» **Work item**:
Extract all lines from the data beneath that include the word "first".

(Saved entries)
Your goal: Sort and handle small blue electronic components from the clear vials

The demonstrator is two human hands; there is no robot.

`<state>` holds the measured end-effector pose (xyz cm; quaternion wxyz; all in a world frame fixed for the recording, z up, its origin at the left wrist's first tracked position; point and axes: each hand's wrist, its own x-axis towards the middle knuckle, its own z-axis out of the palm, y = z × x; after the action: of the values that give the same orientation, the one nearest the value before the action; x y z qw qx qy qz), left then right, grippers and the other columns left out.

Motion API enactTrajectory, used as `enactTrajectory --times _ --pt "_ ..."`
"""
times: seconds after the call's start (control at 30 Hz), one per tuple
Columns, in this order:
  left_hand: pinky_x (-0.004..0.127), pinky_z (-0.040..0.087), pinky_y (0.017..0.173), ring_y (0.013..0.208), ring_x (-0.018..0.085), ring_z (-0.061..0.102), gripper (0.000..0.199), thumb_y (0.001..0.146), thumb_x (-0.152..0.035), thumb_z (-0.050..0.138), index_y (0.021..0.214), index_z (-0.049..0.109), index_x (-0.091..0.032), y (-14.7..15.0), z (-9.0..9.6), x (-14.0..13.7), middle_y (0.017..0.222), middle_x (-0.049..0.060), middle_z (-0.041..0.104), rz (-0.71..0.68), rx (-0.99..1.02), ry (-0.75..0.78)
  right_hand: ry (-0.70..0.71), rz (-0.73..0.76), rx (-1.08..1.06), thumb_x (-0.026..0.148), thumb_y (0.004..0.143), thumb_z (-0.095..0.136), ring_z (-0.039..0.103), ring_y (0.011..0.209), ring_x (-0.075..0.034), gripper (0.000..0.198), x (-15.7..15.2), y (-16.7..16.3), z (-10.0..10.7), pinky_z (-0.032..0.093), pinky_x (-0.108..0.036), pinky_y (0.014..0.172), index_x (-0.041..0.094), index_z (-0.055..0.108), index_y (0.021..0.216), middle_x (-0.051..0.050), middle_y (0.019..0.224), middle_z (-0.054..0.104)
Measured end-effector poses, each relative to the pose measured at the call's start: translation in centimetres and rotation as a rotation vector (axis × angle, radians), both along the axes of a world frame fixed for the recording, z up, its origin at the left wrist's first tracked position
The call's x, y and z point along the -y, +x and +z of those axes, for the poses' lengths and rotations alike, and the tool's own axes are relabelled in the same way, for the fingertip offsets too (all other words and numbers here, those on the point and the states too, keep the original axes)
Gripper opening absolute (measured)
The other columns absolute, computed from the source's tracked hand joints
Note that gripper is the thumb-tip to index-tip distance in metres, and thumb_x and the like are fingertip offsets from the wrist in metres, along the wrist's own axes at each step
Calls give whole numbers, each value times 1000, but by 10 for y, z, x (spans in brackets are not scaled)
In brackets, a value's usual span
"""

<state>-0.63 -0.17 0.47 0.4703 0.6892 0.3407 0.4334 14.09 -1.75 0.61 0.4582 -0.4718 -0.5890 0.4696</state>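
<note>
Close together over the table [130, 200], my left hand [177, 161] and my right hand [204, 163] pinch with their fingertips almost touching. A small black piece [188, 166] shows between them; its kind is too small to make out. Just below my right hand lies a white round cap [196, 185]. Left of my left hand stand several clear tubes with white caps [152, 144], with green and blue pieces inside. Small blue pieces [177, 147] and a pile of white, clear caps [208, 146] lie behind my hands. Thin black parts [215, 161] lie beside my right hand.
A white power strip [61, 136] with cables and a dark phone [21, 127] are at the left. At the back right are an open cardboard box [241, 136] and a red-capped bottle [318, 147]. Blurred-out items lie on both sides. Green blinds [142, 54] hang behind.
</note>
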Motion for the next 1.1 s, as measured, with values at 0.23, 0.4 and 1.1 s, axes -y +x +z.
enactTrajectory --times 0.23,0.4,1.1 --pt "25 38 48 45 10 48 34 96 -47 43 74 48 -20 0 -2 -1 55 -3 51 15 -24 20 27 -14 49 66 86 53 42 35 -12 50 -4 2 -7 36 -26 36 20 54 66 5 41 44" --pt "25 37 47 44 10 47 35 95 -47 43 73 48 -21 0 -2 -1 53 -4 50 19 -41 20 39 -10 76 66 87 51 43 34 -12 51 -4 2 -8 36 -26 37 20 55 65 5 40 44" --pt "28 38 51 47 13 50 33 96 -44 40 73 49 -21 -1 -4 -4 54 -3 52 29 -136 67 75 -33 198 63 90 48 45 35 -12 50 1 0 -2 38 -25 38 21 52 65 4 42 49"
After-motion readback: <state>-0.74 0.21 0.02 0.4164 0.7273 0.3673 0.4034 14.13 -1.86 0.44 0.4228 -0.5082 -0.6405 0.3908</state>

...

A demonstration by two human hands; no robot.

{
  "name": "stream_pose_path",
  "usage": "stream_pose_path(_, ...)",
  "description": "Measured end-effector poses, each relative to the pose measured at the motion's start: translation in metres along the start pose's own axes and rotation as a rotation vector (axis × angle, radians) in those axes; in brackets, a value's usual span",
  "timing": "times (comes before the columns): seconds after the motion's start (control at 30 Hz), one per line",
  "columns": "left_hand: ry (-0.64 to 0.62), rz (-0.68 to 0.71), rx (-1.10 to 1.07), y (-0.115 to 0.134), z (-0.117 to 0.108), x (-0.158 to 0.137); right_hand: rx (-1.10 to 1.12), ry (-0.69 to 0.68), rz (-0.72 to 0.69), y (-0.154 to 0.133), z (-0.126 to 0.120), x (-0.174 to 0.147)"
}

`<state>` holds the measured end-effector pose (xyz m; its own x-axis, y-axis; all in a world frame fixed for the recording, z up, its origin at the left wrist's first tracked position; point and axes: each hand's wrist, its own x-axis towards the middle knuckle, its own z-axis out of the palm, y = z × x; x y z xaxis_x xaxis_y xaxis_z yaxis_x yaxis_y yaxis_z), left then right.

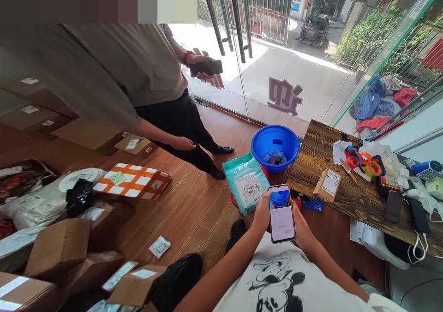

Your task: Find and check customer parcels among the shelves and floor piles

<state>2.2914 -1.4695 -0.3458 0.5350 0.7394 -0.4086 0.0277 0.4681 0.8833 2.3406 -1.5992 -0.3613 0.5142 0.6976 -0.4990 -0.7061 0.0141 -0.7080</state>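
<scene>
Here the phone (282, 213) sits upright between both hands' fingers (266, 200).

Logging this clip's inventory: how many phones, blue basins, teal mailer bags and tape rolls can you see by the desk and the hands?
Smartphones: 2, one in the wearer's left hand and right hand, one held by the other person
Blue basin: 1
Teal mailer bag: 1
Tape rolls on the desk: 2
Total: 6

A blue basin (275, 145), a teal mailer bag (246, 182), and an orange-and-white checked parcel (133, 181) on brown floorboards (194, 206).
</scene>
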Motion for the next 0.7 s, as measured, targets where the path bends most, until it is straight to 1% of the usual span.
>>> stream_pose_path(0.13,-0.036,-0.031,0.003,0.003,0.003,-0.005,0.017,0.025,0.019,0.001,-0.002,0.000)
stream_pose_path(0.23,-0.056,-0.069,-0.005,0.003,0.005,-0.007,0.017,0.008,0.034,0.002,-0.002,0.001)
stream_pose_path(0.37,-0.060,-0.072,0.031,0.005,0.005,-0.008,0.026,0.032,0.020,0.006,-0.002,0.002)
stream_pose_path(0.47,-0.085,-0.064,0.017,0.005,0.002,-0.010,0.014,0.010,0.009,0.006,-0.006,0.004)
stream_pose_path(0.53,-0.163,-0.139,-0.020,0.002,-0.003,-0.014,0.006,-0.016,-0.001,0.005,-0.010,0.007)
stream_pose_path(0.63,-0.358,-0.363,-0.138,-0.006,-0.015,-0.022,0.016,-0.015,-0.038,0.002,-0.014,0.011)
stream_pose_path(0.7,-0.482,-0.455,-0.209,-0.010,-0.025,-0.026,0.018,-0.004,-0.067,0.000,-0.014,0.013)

» **Solution for this exercise**:
`<state>` holds the measured end-effector pose (xyz cm; quaternion wxyz; all in a world frame fixed for the recording, z up, its origin at the left wrist's first tracked position; point and axes: each hand's wrist, its own x-axis towards the middle knuckle, its own z-axis out of the palm, y = z × x; after the action: of the values that give the same orientation, the one nearest the value before the action; x y z qw qx qy qz), left then right, grippers and the other columns left out.
Measured end-effector poses, each relative to the pose measured at the call's start: translation in centimetres and rotation as a rotation vector (axis × angle, radians), both along the axes of a world frame fixed for the recording, z up, its origin at the left wrist's first tracked position
`<state>` holds the measured end-effector pose (xyz m; its own x-axis, y-axis; all in a world frame fixed for the recording, z up, its origin at the left wrist's first tracked position; point and axes: each hand's wrist, its own x-axis towards the middle knuckle, its own z-axis out of the palm, y = z × x; x y z xaxis_x xaxis_y xaxis_z yaxis_x yaxis_y yaxis_z), left then right.

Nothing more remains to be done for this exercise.